═════ RECORDS FOR PROCESSING ═════
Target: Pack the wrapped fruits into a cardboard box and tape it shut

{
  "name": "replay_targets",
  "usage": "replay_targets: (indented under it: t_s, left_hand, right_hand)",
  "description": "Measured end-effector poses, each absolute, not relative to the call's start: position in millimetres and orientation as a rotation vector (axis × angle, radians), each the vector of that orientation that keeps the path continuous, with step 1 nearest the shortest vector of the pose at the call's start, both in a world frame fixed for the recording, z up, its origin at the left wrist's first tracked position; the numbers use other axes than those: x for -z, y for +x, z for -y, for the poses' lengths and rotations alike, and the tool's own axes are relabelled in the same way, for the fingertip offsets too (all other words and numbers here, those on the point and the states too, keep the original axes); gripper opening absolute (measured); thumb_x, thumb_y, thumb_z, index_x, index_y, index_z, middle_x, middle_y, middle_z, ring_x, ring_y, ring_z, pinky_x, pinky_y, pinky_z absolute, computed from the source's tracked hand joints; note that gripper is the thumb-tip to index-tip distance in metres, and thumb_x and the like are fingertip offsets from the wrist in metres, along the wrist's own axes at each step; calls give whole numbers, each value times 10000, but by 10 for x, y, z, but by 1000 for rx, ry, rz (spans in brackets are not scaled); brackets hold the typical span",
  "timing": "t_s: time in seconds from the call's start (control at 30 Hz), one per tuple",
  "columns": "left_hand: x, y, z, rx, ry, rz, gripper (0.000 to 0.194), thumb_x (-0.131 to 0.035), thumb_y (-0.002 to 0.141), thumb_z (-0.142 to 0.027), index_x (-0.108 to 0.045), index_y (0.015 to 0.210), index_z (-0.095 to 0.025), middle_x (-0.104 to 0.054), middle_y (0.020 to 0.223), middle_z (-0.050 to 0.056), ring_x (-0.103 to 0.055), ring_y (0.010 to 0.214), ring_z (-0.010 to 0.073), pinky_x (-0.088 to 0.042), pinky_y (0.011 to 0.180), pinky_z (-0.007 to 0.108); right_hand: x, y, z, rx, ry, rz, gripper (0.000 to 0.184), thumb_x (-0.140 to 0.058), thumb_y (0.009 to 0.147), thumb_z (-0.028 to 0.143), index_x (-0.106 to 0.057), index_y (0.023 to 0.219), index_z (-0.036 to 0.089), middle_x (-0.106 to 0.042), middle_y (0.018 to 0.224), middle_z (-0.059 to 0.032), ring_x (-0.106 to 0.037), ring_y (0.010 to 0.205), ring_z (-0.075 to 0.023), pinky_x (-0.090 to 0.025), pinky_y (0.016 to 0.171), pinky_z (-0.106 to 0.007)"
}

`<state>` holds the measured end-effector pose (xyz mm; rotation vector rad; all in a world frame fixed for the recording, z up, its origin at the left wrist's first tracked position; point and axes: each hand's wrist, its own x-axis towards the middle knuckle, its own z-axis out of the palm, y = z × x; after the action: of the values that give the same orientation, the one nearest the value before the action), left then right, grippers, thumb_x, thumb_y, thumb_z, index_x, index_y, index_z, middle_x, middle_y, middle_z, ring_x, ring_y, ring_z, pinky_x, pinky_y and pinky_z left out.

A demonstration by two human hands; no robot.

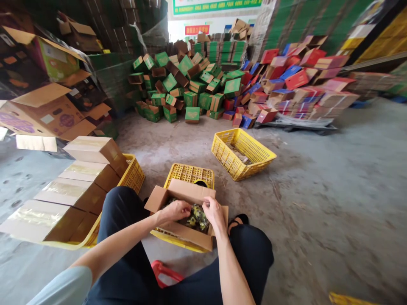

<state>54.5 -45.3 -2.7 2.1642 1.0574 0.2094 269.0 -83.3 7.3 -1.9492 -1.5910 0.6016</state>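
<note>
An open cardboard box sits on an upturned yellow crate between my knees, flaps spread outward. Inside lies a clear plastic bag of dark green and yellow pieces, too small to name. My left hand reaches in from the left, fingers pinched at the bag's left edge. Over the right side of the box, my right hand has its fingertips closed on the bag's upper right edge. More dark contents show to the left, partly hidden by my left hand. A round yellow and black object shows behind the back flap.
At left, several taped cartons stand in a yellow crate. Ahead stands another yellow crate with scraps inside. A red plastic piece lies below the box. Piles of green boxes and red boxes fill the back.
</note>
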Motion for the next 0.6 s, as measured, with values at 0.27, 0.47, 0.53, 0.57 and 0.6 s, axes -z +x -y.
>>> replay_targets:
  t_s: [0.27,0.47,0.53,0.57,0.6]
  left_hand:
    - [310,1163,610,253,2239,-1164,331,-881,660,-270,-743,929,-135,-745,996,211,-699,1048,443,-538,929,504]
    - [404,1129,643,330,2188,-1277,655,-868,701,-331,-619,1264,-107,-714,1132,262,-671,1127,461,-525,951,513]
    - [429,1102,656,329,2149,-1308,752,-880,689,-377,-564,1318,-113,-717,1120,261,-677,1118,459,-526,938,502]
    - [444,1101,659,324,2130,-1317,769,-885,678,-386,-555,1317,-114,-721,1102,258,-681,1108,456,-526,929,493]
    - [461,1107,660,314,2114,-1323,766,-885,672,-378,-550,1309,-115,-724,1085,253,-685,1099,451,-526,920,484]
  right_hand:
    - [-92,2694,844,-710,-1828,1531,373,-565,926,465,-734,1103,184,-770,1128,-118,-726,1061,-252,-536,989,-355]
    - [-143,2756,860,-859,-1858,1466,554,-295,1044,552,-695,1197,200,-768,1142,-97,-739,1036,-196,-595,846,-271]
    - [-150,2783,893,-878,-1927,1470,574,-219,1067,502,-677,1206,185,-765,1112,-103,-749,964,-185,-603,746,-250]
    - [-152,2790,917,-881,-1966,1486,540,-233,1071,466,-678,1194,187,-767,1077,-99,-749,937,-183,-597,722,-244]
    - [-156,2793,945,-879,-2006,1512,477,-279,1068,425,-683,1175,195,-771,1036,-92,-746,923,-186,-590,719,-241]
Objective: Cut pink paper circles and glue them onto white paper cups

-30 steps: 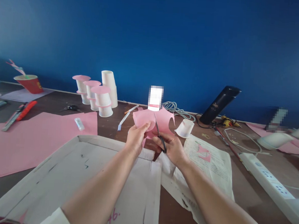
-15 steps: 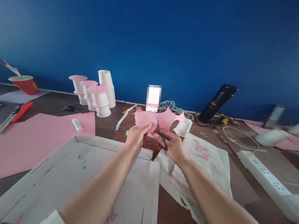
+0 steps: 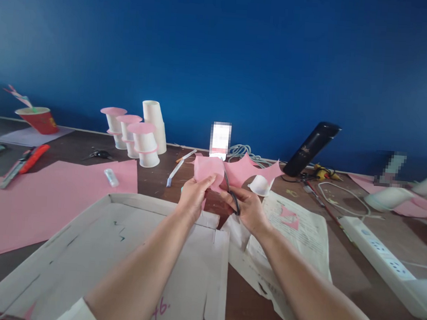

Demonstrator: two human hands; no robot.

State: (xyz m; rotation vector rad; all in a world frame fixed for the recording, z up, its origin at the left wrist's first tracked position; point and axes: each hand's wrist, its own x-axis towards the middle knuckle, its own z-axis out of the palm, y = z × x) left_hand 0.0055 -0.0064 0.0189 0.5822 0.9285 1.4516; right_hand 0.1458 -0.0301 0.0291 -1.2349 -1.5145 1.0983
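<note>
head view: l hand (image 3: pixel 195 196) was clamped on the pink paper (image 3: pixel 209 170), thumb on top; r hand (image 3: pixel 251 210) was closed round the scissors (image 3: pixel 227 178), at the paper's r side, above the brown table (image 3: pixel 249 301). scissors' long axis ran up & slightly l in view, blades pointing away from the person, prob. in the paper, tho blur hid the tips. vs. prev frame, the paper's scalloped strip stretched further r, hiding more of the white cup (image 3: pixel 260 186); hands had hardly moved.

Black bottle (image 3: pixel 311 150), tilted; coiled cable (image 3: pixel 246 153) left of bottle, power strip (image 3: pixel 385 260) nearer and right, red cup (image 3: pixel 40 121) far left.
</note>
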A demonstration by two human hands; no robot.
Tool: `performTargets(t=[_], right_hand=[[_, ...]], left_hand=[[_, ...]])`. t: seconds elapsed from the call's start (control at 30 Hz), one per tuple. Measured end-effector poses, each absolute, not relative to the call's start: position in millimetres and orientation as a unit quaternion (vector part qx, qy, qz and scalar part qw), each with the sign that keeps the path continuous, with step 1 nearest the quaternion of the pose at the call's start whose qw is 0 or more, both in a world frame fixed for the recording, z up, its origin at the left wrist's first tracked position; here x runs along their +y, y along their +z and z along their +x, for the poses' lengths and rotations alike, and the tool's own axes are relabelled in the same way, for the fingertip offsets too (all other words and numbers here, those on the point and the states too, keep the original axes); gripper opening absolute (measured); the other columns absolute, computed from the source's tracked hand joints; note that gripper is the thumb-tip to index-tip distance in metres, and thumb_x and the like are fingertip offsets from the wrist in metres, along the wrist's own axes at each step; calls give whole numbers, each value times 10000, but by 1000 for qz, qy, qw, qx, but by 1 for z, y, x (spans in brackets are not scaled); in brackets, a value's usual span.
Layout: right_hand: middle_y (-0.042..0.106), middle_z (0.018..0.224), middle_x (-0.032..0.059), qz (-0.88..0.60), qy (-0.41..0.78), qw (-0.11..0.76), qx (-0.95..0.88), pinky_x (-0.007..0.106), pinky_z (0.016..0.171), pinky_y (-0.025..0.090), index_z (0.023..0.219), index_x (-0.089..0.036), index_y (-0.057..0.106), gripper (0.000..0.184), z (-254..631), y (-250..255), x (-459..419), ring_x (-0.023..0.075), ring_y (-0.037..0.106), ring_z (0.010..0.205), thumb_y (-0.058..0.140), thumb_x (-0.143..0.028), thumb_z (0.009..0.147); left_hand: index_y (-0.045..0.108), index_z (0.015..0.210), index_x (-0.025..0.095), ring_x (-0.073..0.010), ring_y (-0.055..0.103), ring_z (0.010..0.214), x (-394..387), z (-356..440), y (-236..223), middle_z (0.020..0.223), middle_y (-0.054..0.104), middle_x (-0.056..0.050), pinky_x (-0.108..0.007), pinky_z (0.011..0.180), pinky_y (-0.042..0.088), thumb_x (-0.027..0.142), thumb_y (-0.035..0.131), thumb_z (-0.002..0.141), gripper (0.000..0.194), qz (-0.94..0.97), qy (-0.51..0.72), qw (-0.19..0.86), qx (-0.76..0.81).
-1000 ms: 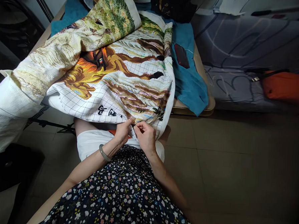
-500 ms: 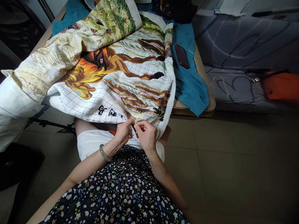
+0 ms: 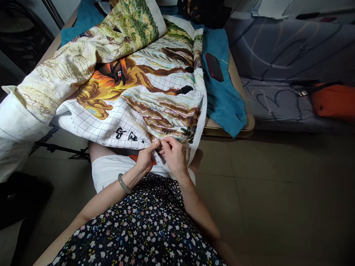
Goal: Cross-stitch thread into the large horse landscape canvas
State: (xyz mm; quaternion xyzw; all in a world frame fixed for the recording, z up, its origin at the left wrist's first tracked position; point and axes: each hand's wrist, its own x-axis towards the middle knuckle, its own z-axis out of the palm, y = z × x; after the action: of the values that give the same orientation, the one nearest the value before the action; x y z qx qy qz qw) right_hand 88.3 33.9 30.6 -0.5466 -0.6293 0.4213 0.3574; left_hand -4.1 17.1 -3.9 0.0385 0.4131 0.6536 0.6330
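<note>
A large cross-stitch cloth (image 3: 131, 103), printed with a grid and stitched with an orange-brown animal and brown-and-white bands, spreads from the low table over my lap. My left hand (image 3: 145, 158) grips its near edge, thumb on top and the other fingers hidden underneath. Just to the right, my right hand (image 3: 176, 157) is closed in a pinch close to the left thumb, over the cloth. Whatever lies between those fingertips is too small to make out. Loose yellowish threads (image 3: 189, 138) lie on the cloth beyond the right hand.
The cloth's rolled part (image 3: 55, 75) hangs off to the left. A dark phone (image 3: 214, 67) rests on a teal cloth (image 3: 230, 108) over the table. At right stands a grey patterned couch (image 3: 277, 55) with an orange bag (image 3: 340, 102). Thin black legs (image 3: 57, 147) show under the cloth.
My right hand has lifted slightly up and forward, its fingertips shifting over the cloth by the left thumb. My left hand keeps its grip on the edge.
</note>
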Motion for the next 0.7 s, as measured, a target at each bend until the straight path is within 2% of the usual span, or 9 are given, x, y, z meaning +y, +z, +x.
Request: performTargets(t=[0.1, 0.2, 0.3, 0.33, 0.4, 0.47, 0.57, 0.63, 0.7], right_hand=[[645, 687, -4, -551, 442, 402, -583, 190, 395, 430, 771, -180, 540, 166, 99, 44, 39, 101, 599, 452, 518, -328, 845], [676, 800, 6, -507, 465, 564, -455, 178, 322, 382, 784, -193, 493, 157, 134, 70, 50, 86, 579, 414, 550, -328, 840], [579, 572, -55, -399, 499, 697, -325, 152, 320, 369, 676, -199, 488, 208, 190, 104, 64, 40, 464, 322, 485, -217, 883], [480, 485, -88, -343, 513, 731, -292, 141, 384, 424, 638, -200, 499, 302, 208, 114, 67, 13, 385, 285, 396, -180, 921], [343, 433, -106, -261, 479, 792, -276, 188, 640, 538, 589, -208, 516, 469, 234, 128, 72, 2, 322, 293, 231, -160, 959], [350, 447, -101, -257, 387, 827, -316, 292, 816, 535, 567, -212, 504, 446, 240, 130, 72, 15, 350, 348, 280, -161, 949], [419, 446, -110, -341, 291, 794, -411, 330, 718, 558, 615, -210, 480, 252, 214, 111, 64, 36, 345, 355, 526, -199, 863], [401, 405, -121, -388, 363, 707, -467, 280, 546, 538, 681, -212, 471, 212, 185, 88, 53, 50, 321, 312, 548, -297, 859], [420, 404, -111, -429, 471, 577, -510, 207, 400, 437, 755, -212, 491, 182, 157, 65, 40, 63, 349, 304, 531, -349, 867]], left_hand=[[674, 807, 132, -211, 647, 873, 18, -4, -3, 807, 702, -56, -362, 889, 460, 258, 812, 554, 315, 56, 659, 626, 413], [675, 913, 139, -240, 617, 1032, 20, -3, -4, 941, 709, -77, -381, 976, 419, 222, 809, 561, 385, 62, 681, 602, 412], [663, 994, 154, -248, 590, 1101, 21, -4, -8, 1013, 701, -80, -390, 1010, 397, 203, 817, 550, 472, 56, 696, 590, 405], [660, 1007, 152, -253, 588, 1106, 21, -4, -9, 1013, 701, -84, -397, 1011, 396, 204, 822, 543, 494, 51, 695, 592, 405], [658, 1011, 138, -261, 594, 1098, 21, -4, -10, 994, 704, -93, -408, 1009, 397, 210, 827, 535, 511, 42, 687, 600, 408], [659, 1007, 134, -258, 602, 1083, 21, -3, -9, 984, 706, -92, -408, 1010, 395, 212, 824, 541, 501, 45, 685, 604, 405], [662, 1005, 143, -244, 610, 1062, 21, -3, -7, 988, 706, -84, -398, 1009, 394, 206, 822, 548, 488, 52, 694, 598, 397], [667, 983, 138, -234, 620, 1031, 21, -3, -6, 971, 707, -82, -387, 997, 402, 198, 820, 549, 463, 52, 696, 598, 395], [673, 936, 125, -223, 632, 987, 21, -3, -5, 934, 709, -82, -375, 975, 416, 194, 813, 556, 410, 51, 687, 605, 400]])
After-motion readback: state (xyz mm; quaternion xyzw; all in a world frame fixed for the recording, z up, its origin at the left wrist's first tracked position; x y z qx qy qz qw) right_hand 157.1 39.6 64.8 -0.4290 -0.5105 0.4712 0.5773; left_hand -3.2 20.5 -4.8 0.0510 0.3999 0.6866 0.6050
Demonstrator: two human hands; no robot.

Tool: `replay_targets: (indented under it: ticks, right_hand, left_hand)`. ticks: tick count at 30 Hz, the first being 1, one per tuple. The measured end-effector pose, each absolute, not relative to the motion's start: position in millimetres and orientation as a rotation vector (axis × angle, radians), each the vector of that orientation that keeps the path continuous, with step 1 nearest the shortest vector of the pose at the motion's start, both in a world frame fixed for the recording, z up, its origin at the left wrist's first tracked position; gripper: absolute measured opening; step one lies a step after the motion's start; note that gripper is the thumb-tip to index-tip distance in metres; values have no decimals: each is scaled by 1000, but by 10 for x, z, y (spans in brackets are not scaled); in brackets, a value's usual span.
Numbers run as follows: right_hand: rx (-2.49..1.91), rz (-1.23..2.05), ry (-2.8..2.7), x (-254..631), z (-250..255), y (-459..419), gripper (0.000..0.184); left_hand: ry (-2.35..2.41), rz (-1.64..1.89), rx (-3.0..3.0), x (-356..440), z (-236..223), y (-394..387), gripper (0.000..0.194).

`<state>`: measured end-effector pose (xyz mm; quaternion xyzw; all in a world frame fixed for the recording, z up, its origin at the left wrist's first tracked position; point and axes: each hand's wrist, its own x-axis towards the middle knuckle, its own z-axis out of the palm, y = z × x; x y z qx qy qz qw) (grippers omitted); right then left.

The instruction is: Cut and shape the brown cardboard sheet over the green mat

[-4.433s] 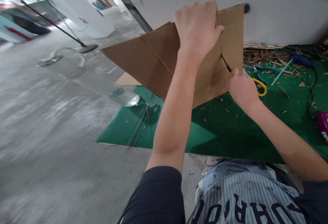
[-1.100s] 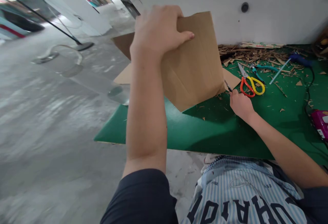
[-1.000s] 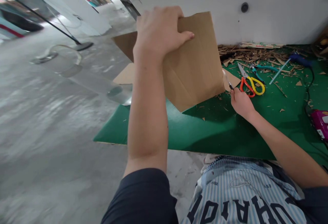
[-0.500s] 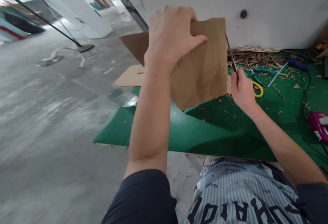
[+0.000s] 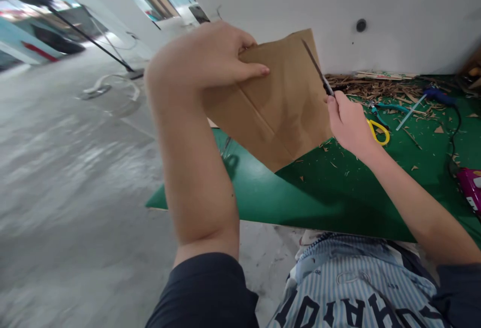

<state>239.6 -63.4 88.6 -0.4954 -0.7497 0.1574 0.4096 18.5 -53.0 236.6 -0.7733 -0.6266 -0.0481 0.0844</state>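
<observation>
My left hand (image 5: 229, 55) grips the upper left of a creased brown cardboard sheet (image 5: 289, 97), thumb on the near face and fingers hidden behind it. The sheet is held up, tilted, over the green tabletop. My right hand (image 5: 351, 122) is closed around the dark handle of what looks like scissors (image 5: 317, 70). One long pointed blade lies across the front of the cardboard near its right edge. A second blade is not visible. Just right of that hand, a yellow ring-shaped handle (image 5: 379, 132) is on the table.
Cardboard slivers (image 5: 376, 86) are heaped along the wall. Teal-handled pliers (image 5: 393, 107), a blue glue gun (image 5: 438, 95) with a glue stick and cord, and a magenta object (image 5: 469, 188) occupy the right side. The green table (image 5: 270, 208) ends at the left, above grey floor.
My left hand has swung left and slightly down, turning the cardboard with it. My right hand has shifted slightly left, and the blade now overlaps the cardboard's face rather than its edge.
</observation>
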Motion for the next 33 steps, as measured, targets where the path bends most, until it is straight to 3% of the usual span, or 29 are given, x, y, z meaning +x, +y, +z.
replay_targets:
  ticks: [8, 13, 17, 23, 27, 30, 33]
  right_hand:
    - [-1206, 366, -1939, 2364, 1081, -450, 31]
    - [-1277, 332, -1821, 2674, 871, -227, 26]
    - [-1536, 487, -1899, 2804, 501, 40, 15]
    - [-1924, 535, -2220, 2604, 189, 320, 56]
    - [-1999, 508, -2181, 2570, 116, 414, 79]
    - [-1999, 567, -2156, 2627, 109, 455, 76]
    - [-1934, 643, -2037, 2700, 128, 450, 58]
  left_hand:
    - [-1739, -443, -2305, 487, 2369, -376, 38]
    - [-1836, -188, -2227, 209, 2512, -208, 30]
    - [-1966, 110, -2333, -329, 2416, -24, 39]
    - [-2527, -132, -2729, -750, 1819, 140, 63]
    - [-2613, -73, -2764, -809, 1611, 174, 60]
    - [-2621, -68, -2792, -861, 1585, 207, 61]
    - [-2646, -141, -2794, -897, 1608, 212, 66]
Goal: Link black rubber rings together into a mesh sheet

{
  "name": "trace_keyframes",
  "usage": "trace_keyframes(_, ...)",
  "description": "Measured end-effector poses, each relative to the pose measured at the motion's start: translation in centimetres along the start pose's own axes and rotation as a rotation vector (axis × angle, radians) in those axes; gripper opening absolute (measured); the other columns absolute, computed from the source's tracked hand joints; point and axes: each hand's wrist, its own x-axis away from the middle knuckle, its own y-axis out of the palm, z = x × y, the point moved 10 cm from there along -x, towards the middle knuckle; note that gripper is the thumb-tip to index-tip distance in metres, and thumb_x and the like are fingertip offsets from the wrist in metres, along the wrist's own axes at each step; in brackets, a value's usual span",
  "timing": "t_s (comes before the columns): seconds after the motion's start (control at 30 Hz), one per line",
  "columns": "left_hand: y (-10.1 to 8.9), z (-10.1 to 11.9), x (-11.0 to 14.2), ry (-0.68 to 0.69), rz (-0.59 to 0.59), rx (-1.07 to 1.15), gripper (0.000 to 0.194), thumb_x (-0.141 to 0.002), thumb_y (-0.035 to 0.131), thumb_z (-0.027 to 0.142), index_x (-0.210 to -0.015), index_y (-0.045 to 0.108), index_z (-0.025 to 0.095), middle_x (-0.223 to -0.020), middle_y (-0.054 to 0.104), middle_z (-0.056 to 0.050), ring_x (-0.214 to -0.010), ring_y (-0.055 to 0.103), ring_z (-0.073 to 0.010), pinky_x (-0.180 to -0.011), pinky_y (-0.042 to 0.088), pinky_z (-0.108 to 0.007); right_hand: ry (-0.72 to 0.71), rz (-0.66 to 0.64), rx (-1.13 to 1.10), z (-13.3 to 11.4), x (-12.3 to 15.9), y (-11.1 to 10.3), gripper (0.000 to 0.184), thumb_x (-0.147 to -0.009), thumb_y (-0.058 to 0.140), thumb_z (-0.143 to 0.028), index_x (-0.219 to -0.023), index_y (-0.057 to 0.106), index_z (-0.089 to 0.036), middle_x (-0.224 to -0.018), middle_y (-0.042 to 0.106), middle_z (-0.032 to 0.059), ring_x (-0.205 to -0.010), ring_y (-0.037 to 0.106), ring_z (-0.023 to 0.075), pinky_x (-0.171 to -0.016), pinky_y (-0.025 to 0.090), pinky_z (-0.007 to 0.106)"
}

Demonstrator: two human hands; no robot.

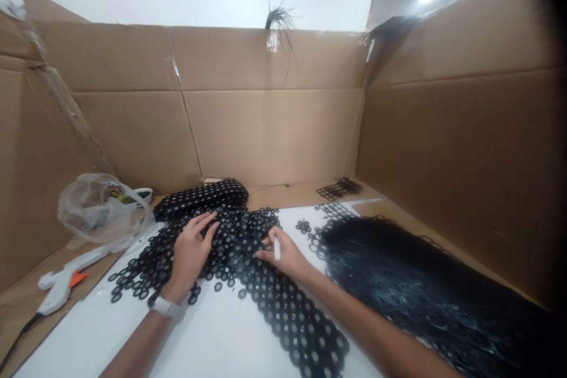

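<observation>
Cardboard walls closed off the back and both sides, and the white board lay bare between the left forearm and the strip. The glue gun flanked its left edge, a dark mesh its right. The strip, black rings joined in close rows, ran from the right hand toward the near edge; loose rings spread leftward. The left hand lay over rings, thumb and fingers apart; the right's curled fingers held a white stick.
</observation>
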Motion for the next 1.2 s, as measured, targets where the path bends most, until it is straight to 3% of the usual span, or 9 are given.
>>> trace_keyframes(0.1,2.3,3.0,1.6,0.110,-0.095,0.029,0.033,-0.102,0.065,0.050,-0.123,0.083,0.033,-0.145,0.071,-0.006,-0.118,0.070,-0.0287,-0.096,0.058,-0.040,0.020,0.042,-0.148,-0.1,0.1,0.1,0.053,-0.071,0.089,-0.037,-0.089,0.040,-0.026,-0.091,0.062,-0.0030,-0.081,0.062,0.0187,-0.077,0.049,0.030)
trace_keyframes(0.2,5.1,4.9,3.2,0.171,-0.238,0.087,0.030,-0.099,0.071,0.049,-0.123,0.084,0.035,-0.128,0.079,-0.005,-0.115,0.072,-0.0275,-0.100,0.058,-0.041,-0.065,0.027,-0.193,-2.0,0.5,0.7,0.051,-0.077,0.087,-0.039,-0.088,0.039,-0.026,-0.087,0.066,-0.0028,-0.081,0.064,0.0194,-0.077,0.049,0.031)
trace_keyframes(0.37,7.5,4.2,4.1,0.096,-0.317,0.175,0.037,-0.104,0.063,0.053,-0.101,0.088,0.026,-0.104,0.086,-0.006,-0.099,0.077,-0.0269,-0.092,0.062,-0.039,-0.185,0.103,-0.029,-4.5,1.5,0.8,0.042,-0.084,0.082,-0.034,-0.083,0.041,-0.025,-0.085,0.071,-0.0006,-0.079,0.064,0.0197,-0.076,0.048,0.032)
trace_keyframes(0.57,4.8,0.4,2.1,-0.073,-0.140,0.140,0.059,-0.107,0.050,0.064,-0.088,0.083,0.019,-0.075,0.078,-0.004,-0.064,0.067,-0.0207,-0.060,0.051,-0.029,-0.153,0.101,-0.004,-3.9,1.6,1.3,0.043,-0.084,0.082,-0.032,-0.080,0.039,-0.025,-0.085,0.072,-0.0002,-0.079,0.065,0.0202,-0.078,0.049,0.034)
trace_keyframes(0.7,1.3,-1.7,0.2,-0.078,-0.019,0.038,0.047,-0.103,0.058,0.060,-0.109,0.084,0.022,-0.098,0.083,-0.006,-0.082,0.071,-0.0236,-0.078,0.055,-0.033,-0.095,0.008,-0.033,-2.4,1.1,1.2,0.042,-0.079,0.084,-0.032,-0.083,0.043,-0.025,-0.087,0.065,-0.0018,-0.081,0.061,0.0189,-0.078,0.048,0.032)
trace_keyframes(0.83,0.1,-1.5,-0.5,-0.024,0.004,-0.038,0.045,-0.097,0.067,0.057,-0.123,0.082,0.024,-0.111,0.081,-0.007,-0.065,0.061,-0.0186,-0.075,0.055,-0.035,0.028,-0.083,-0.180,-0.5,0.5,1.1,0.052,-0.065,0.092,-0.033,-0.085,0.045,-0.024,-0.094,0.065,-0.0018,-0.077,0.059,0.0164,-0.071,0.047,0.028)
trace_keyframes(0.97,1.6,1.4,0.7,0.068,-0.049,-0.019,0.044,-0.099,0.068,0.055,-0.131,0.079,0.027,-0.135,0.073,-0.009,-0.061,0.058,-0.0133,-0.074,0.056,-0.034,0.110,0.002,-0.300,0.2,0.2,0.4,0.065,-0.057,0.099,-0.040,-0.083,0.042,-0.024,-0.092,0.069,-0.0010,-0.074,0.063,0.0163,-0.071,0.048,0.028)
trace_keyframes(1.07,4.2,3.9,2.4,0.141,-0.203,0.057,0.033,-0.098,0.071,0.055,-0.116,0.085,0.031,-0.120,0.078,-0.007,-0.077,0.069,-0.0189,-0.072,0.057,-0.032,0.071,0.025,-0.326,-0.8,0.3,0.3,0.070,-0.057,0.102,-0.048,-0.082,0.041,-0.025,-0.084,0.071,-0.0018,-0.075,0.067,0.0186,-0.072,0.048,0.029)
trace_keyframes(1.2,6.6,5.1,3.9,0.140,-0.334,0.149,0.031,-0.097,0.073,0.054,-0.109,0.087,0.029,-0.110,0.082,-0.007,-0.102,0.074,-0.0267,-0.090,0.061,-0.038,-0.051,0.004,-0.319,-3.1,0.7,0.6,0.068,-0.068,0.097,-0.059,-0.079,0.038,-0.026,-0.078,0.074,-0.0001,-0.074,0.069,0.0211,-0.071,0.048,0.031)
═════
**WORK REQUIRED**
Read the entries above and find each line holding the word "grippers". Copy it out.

**SOLVED PROBLEM**
`<state>` holds the measured end-effector pose (xyz mm; rotation vector rad; all in a world frame fixed for the recording, z up, its origin at the left wrist's first tracked position; point and axes: each hand's wrist, its own x-axis towards the middle knuckle, its own z-axis out of the palm, y = z × x; after the action: of the values that give the same orientation, the one nearest the value before the action), left then right, grippers, thumb_x, thumb_y, thumb_z, index_x, index_y, index_z, middle_x, middle_y, middle_z, ring_x, ring_y, ring_z, pinky_x, pinky_y and pinky_z left out.
`<state>`: measured end-effector pose (xyz mm; quaternion xyzw; all in a world frame fixed for the recording, z up, its origin at the left wrist's first tracked position; point and axes: each hand's wrist, its own x-axis towards the middle knuckle, its own z-axis out of the palm, y = z × x; x y z qx qy qz qw) (grippers omitted); right then left.

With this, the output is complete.